> Task statement: Give again, exactly as written, each line of the material below starting at the line that contains "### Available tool" and ending at the line that contains "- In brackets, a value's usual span". Both ends count, and no other line does.

> Data shown:
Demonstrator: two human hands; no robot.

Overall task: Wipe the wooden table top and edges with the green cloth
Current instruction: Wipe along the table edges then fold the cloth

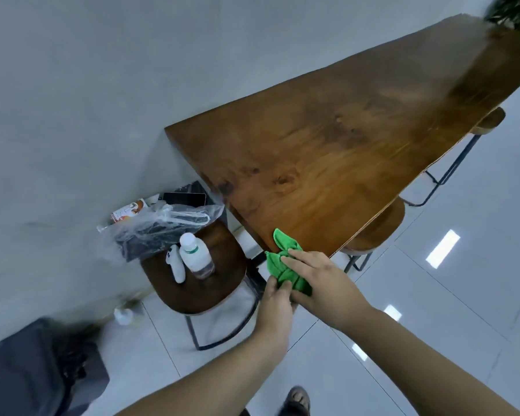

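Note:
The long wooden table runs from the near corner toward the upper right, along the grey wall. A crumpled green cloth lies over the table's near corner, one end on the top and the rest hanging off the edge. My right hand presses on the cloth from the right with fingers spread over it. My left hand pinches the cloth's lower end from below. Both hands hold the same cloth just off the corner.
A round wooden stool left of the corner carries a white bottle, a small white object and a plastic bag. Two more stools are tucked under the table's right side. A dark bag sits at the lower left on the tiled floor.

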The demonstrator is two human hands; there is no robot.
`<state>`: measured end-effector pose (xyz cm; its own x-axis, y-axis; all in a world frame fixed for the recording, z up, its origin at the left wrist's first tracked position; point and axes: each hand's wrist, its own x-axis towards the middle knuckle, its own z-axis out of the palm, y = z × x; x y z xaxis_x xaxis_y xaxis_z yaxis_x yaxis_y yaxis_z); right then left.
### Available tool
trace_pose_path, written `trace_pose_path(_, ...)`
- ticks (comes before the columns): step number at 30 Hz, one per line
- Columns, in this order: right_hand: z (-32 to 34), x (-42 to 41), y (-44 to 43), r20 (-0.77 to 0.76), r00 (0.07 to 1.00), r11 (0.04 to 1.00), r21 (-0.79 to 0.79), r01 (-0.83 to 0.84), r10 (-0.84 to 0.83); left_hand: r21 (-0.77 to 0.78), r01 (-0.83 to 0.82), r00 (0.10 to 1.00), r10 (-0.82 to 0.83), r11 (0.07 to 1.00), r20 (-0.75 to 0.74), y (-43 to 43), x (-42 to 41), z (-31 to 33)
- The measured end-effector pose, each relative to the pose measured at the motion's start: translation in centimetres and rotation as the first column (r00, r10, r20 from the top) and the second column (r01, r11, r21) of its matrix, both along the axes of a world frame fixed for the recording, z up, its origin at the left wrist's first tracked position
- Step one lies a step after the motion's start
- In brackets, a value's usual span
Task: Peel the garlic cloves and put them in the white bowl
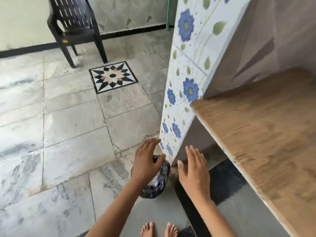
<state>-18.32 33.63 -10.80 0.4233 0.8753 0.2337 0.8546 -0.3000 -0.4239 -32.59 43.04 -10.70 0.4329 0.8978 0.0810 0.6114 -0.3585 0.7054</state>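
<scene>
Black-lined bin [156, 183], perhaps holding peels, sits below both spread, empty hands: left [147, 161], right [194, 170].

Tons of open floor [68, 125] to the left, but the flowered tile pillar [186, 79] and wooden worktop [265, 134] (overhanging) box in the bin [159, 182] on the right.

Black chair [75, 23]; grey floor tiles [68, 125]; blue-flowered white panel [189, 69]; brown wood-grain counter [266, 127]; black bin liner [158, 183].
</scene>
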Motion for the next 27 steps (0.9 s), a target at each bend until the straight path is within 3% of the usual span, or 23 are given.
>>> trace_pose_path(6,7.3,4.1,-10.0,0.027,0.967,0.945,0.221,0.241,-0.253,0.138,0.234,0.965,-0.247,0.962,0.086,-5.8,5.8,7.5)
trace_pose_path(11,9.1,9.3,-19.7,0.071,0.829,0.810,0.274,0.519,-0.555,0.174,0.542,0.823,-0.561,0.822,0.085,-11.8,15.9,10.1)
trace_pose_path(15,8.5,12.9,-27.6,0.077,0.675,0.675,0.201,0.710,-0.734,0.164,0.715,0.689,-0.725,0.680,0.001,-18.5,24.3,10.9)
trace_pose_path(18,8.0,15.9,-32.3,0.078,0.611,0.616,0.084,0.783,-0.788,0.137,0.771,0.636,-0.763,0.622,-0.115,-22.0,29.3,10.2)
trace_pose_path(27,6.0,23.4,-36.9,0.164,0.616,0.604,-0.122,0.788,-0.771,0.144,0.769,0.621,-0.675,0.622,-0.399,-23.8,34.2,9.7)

> Written response:
### Available tool
trace_pose_path, written `trace_pose_path(_, ...)`
- ticks (comes before the columns): step number at 30 Hz, one per line
- Columns, in this order: right_hand: z (-32 to 34), x (-42 to 41), y (-44 to 43), r20 (-0.77 to 0.76), r00 (0.07 to 1.00), r11 (0.04 to 1.00), r21 (-0.79 to 0.79), r01 (-0.83 to 0.84), r10 (-0.84 to 0.83); left_hand: r21 (-0.77 to 0.78), r01 (-0.83 to 0.82), r00 (0.10 to 1.00), r10 (-0.82 to 0.83), r11 (0.07 to 1.00), r20 (-0.75 to 0.74), y (-43 to 43), x (-42 to 41), z (-31 to 33)
- The measured end-effector pose, each relative to the pose measured at the motion's start: translation in centimetres and rotation as the first column (r00, r10, r20 from the top) and the second column (r01, r11, r21) of its matrix, both along the axes of a world frame fixed for the recording, z up, its origin at the left wrist's first tracked position
- Step one lies a step after the motion's start
- In brackets, a value's usual span

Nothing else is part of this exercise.